I was mocked in this forum for using zinc lozenges when this started, utilizing the same logic as above from past research on common cold type coronaviruses.
I mean, you have some capacity left but they’re also not resuscitating people they’d normally try to save sand there are stories of patients waiting for someone to die to free up a vent. Healthcare is being rationed. I wonder if Javits isn’t being used because they don’t have enough healthcare workers to cover that space too?
Another 103 infections on the aircraft carrier were announced by navy officials on Saturday. That brings the total number of cases among the crew of the USS Theodore Roosevelt to 550 - or 10% of those on board.
3,696 workers have been moved offshore to Guam, where the ship is docked.
Kind of a similar situation here, because I’m in management and had a somewhat similar situation.
Difference being, the employee I had, self-reported to me, after he had already gone to the hospital to get tested.

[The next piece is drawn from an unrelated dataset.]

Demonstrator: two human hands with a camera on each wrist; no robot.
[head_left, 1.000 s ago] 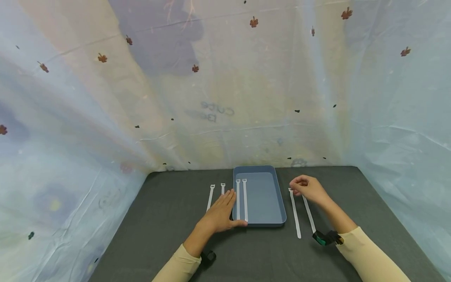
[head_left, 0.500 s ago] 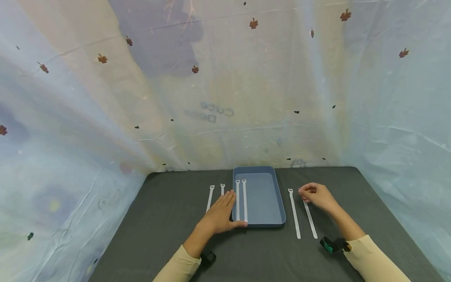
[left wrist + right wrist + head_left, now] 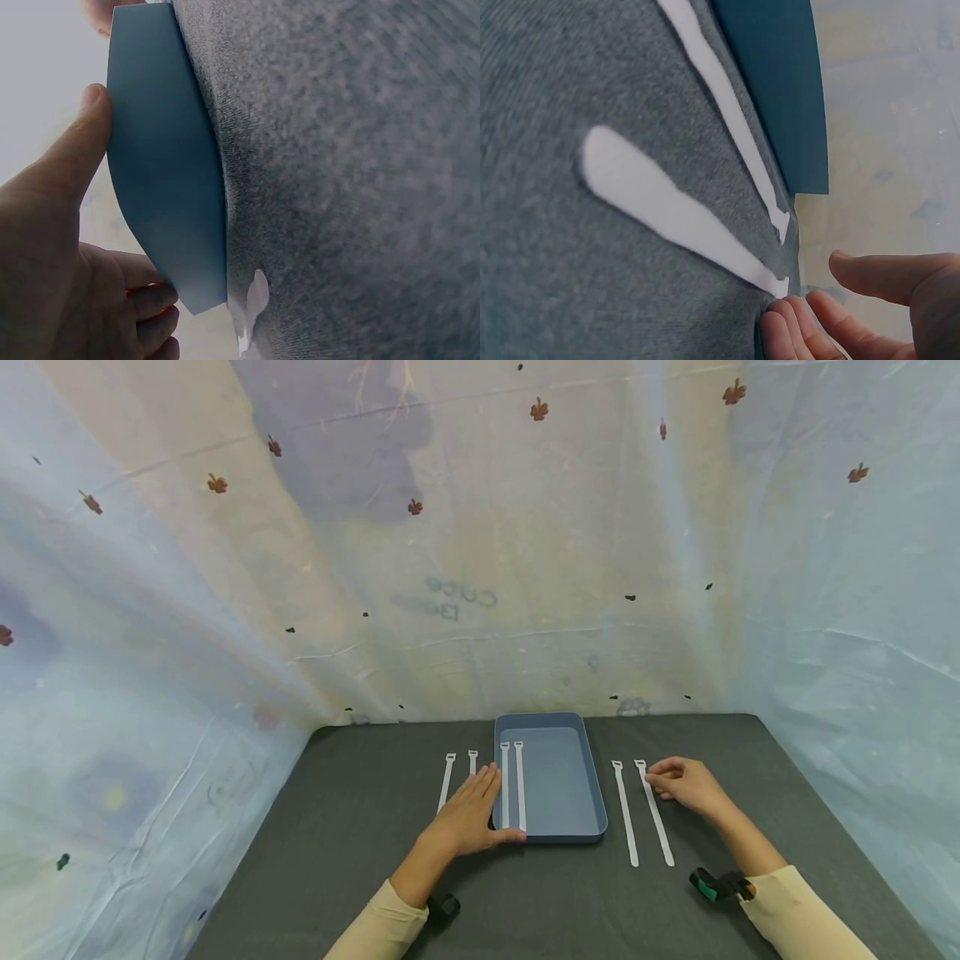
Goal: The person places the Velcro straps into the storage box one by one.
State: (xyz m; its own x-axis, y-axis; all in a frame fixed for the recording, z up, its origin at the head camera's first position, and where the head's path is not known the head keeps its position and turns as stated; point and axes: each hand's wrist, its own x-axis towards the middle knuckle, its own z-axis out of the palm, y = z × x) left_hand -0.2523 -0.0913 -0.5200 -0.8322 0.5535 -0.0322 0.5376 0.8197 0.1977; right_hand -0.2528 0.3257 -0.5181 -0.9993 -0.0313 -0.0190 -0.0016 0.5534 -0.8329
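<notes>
A blue-grey tray lies on the dark cloth, with two white cable straps side by side along its left part. My left hand rests at the tray's near left corner, fingers extended along the left side and thumb against the near wall. To the tray's right lie two more slotted-head straps, the inner one and the outer one. My right hand is beside the outer strap's head, fingertips right at it and thumb held apart. Nothing shows in its grasp.
Left of the tray lie two further white straps, an outer one and one partly hidden behind my left hand. A patterned hanging sheet stands behind the dark cloth-covered table and on both sides.
My right hand has shifted right and slightly toward me, off the inner strap's head to beside the outer strap, whose head is now uncovered. The left hand and tray have stayed put.
</notes>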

I had him contact our response team, who similarly asked him a series of questions about who he had contact with etc… I’m not involved in that process, obviously (I think it’s obvious), but part of that is come ‘contact tracing’ if you will, and through that they deem which other employees need to be informed of their potential exposure, and who potentially should isolate.
The outcome is that we have other employees, with maybe some contact, or no-contact but shared a lunch room, or ate in the lunch room at a different time, or shared a change room etc… And with so little information about things, it doesn’t take long before people start to panic mildly or question the process.
Basically, guy was detained for being beligerent and drunk. When at the station, be began claiming that he had coronavirus and threatened to infect the police officers with it. Now he faces 2 to 8 years in prison.
In other coronavirus news, restrictions will continue to be removed in this country so long as the number of new cases in a day doesn’t exceed 400. Of course that can only happen if there’s enough testing to make that a possibility. Thing is that over the last 5 days, 3.19% of tests have come back positive. Assuming that that detection rate stays the same, 12,540 tests would have to be processed in a day to get 400 positive tests.
But the most tests that have been processed in a single day up to now has been a bit above 8,000. With the holidays here, those test numbers have dropped quite a bit.
Methinks that the government is really pushing to get things open even if the country isn’t completely ready for it. That’s quite an odd turn given that a week ago the same people pushed to extend the state of emergency to mid-May. Of course, another way to look at is as a warning to people that it still isn’t businesses as usual and restrictions can be reapplied if necessary.